Process best practices
This topic describes best practices for the calibration techniques themselves. Calibrating a disease model can be frustrating. See the mathematics of model calibration for the statistical principles around calibration. As you approach the process, consider the following suggestions:
Know your data
Gather, clean, and fully understand the calibration data. Which model outputs will align with the data? (Derive new model outputs, if needed.) How was the data generated? Importantly, know the uncertainty in the data, not just the point estimate, and be prepared to feed that uncertainty into the calibration process downstream. Plot the data, including error bars for uncertainty.
Visualize early
Early and often, visually assess how well the predicted probabilities from the model align with observed frequency of events using diagnostic plots, also referred to as calibration curves. In a well-calibrated model, if a model predicts that an event has a 30% chance of occurring, this should align with the real-world observation of that event. There are a few different types of diagnostic plots, but generally they bin events by probability and graph predicted values against observed values to highlight deviations from an idea diagonal line.
For example, if the curve is above the diagonal, the model overestimates probabilities; if the curve is below the diagonal, the model underestimates probabilities. For more information see the tidyverse blog on calibration.
Examples
The following examples illustrate this concept further:
Develop a likelihood function
Use the diagnostic plots to develop a likelihood function. Think carefully about what data you'd like the model to recapitulate. While it's sometimes sufficient to directly use survey data, other calibrations will call for the development of summary statistics. Yet other calibrations may benefit from derived statistics specifically designed to encourage the model to bend in the desired way. These can be developed over time as you learn what is working or not in given a calibration.
For more information on the mathematics of developing likelihood functions, see pseudo-likelihood functions.
Examples
The following examples illustrate this concept further:
Check coverage
Before formally calibrating the model, simulate the model at a number of random parameter sets and evaluate if the data is "covered." For example, do the high and low outputs from the model capture the highs and lows seen in the data?
Handle edge cases
Watch out for edge cases. Simulations may burn out, resulting in zero cases or other such artifacts. Ensure that these edge cases are handled appropriately at an early stage or you'll end up wasting time later. In particular, look for parameter combinations within the search space that may cause problems. Reconsider burn-in and model seeding so as to mitigate issues.

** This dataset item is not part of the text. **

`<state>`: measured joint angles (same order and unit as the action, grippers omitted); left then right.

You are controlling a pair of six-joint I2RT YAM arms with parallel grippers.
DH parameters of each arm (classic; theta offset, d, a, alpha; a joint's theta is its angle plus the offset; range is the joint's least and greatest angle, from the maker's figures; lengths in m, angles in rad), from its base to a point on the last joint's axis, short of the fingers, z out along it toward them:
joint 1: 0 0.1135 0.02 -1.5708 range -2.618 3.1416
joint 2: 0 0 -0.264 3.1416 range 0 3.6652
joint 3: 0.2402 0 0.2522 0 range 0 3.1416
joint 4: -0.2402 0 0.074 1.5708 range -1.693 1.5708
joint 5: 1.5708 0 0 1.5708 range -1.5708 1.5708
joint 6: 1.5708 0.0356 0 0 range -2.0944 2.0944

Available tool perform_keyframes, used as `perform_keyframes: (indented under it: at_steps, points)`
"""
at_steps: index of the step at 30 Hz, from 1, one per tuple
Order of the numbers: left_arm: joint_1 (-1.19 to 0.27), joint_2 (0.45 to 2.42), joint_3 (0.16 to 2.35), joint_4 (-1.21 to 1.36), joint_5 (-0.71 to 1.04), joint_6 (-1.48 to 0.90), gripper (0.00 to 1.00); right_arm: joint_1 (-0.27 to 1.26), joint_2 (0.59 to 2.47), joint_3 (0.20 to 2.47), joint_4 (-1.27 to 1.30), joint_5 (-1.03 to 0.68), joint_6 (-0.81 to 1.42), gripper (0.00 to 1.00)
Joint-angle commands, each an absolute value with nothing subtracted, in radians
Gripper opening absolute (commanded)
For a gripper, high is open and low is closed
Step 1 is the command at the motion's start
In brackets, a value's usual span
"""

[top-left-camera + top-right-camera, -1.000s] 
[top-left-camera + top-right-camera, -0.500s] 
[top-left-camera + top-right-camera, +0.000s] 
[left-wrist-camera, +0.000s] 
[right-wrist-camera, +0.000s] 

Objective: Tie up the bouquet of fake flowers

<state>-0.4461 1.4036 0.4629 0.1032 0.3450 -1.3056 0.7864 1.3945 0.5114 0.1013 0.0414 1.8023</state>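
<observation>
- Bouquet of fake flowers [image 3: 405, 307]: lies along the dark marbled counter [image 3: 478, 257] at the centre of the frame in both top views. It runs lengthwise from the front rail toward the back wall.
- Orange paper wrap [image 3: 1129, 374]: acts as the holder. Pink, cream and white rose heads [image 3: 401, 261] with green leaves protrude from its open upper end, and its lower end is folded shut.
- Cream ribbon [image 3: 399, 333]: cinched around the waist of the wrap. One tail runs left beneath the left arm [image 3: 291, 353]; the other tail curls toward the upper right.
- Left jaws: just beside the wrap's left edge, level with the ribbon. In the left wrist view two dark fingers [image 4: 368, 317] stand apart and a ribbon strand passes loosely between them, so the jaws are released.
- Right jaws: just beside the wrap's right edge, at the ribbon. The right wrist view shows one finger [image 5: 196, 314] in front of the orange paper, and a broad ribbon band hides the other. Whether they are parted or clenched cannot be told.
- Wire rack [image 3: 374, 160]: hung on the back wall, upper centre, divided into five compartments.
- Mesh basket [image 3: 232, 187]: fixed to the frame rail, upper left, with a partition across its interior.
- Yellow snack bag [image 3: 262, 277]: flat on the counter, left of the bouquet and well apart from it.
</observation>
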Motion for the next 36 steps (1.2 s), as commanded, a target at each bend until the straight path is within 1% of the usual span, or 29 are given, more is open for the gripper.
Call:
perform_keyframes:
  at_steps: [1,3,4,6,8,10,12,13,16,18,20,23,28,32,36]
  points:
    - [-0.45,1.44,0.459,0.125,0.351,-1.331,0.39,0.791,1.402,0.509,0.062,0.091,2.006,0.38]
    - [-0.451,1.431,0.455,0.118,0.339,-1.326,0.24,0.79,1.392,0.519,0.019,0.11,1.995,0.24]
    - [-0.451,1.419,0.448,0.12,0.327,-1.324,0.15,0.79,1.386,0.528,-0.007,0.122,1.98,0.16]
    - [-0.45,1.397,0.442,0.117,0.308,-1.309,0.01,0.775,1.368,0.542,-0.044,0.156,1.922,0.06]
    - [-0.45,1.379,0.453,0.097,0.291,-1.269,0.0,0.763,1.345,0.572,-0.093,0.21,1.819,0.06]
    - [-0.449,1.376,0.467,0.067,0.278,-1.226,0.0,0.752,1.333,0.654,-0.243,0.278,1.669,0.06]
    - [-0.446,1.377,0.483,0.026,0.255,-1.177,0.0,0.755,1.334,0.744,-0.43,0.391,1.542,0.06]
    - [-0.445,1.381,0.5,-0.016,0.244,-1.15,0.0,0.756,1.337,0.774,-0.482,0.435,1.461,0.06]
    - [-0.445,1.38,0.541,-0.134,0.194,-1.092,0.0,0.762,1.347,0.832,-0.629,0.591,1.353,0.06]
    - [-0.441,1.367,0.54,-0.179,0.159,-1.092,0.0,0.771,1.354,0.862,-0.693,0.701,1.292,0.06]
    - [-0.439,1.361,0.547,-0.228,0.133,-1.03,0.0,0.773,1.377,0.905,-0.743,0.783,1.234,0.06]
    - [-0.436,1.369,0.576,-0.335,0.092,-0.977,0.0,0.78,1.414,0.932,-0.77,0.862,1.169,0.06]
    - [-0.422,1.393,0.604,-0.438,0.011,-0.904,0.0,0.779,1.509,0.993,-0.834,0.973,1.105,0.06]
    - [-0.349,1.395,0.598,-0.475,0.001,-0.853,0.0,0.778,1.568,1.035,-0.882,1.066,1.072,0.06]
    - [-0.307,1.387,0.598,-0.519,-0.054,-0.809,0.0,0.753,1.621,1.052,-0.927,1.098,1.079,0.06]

Re-identify known parameters
The first calibration should not use real data, but rather data from a simulation with known parameters. Is the algorithm able to "re-identify" known parameters? Start by calibrating just two parameters. Not only is 2D relatively easy for most algorithm, but you can/should also visualize simulation outputs over the two input parameters. (Note that if the model is stochastic, it's unlikely to perfectly match the original parameters, especially if simulation replicates are not employed.)
Examples
The following examples illustrate this concept further:
- Fit a deterministic SIR model to synthetic data using optimization
- Fit a stochastic SIR model to synthetic data using Bayesian methods
Define parameters
Think very carefully about which parameters you will "open up" to the calibration. Note the distinction between calibration parameters and model parameters in the sense that each calibration parameter can modify one or possibly many model parameters. You'll achieve better results if calibration parameters act orthogonally on the model, or at least are non-redundant.
Examples
The following examples illustrate this concept further:
- Starsim's calibration class
- Fit a deterministic SIR model to synthetic data using optimization
- Fit a stochastic SIR model to synthetic data using Bayesian methods
Small calibration
Try a small calibration with the real data. By small, we mean to allow the algorithm to adjust only a few input parameters. It won't work. Well, everything should run by this point, but it's unlikely that the output from the model will look like the data. However, going through a small calibration process will illustrate what additional features are needed in the model to better capture reality.
Examples
The following examples illustrate this concept further:
Iterate
Run a calibration and look at the results. Likely, the first calibration doesn't fit the data well yet. In that case, check the following:
- Did any of the parameters hit up against their maximum or minimum limits? If so, consider the biological plausibility of an expanded range.
- Look at the parameter sensitivity plot and assess if there are any parameters that can be removed (fixed) for the next try. Think through which one or two more parameters to add next time.
- Think about the model—does it have the flexibility to hit the data? Make changes and start again if not.
- Revise feature weights and revisit feature engineering.
- Assess if edge cases are a problem and fix if they are.